ABOUT THIS EXERCISE
The whole listing below should be duplicated exactly, with nothing left out.
*** GIVEN ENTRIES Section Begins ***
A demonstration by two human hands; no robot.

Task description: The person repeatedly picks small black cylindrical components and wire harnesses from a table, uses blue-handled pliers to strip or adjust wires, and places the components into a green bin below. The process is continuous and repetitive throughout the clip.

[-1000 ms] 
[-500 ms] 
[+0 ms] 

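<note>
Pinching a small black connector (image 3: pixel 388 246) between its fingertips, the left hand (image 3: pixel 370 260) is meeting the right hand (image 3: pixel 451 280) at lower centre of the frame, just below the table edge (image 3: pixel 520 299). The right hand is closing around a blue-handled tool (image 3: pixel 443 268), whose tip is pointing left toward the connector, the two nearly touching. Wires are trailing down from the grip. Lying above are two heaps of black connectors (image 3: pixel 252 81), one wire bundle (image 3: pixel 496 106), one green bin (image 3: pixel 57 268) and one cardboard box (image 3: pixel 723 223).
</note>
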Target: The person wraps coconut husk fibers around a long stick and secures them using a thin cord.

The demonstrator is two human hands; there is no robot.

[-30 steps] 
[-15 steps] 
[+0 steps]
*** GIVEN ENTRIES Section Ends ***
ANSWER BOX
A demonstration by two human hands; no robot.

Task description: The person repeatedly picks small black cylindrical components and wire harnesses from a table, uses blue-handled pliers to strip or adjust wires, and places the components into a green bin below. The process is continuous and repetitive throughout the clip.

[-1000 ms] 
[-500 ms] 
[+0 ms] 

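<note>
Pinching a small black connector (image 3: pixel 388 246) between its fingertips, the left hand (image 3: pixel 370 260) is meeting the right hand (image 3: pixel 451 280) at lower centre of the frame, just below the table edge (image 3: pixel 520 299). The right hand is closing around a blue-handled tool (image 3: pixel 443 268), whose tip is pointing left toward the connector, the two nearly touching. Wires are trailing down from the grip. Lying above are two heaps of black connectors (image 3: pixel 252 81), one wire bundle (image 3: pixel 496 106), one green bin (image 3: pixel 57 268) and one cardboard box (image 3: pixel 723 223).
</note>
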Target: The person wraps coconut husk fibers around a long stick and secures them using a thin cord.

The demonstrator is two human hands; there is no robot.

[-30 steps] 
[-15 steps] 
[+0 steps]

What needed an answer now has one.